Action item: Can you copy out the data exactly? Leave the images out.

Data segment:
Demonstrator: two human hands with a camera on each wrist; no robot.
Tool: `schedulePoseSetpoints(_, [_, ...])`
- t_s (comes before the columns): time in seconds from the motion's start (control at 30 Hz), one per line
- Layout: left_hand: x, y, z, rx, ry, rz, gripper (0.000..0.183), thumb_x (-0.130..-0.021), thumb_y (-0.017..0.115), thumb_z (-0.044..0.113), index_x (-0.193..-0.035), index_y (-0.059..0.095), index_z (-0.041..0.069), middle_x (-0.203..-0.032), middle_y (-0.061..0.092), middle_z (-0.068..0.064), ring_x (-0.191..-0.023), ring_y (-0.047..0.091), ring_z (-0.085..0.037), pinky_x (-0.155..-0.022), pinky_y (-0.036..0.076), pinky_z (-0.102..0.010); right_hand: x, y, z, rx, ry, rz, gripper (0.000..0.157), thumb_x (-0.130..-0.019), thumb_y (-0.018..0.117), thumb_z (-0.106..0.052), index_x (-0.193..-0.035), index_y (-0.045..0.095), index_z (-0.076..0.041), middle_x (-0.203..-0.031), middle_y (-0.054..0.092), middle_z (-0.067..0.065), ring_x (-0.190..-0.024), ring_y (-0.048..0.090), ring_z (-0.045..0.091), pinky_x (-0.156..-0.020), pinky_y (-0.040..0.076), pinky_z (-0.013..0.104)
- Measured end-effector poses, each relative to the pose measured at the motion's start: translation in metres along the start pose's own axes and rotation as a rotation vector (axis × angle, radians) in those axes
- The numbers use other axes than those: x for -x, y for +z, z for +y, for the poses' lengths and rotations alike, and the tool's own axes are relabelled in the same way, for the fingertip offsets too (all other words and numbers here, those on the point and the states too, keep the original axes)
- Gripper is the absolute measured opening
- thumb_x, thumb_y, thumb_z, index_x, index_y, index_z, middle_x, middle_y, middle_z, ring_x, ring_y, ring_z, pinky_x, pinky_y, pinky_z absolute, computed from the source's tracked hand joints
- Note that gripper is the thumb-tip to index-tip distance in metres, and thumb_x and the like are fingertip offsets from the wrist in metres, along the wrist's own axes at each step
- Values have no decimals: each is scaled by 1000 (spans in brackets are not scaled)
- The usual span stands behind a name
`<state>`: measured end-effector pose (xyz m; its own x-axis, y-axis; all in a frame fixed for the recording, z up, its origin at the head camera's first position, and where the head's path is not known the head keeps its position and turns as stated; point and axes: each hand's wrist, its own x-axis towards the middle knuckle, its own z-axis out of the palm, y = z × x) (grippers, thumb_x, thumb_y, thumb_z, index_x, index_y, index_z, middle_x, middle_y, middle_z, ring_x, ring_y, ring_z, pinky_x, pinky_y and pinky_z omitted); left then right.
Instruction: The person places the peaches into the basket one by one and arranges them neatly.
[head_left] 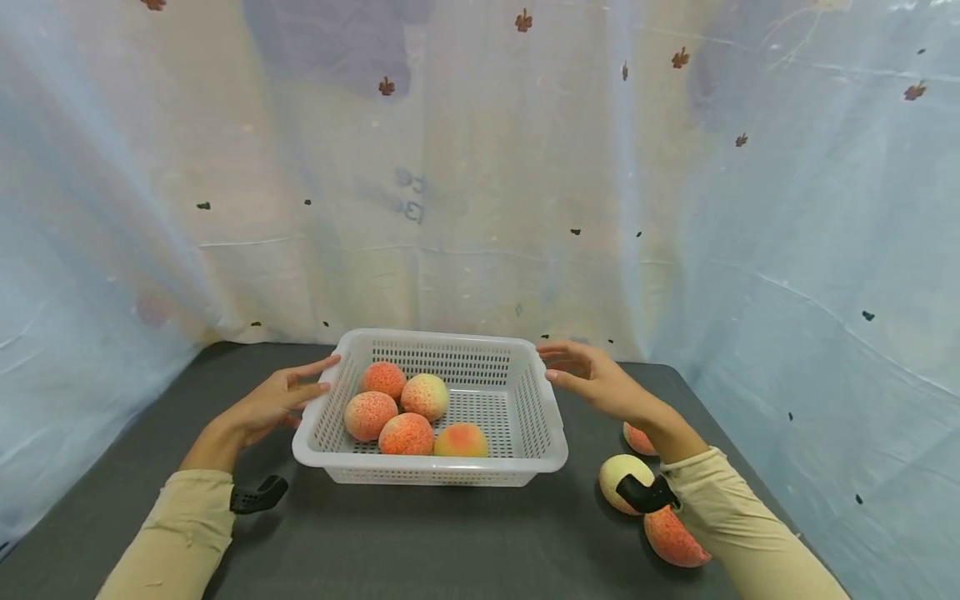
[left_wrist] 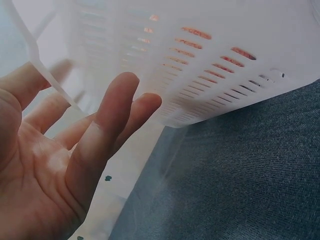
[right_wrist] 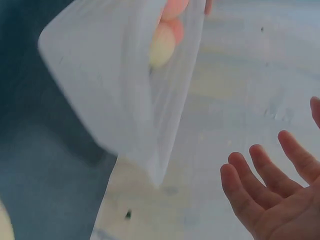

Result for this exercise:
Demonstrator: two human hands with a camera on each wrist; no robot.
Tool: `schedulePoseSetpoints(_, [_, ...])`
- t_s (comes before the columns): time in seconds from the motion's start (control at 30 Hz), one per line
- Layout: left_hand: x, y, z, rx, ry, rz, gripper (0.000..0.183), thumb_x (-0.130..-0.021), thumb_y (-0.017..0.115), thumb_z (-0.044..0.113), index_x (-0.193..-0.035), index_y (-0.059..0.095), index_z (-0.041..0.069), middle_x (-0.203..-0.032), middle_y (-0.061..0.092), middle_z (-0.068..0.064), ring_x (-0.191..-0.023), ring_y (-0.047..0.091), ring_z (-0.085..0.037), pinky_x (-0.155..-0.022), pinky_y (-0.036..0.076), pinky_z (-0.102..0.010); right_hand: x, y, z, rx, ry, rz, gripper (0.000..0.157), thumb_x (-0.130..-0.019), thumb_y (-0.018..0.117), thumb_z (-0.106..0.052), index_x (-0.193..-0.035), index_y (-0.045..0.095), index_z (-0.076..0.041), middle_x (-0.203..-0.031), middle_y (-0.054..0.092), middle_z (-0.067..0.065), ring_x (-0.190..-0.024), ring_y (-0.048..0.090), ring_z (-0.045..0.091), pinky_x (-0.156..-0.020), pinky_y (-0.040..0.076), pinky_z (-0.013..0.104)
- Measured end-effector poses, each relative to the pose measured at the motion's start: translation in metres along the start pose's own axes and rotation as a rotation vector (axis × angle, radians) in those axes
- The numbers use other axes than those: x for -x, y for +z, z for +y, for the poses' lengths and rotations alike, and the tool's own axes are relabelled in the same way, for the fingertip offsets too (all other words and numbers here, those on the point and the states too, keep the original axes)
- Gripper is the absolute measured opening
- thumb_x, thumb_y, thumb_z, index_x, index_y, index_z, middle_x, middle_y, middle_z, ring_x, ring_y, ring_z, pinky_x, pinky_y, pinky_z absolute, computed from the source's tracked hand joints
- Note that gripper is the thumb-tip to index-tip distance in metres, and thumb_x and the like are fingertip offsets from the wrist in metres, along the wrist's own axes at each step
- Values have no decimals: each is scaled by 1000 (spans in brackets are not scaled)
- The usual span stands behind a name
`<state>`: measured end-effector pose (xyz m; its own x-axis, y-axis; all in a frame fixed for the recording, z up, its origin at the head camera's first position, and where the head's path is not known the head keeps its position and turns as stated; point and axes: each hand's wrist, its own x-axis towards the middle knuckle, its own z-axis out of the palm, y = z × x) (grippers, thumb_x, thumb_y, thumb_z, index_x, index_y, index_z, middle_x, middle_y, middle_z, ring_x, ring_y, ring_z, pinky_x, pinky_y and pinky_z omitted); left then right.
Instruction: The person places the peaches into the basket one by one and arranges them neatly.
[head_left] 
[left_wrist] 
[right_wrist] 

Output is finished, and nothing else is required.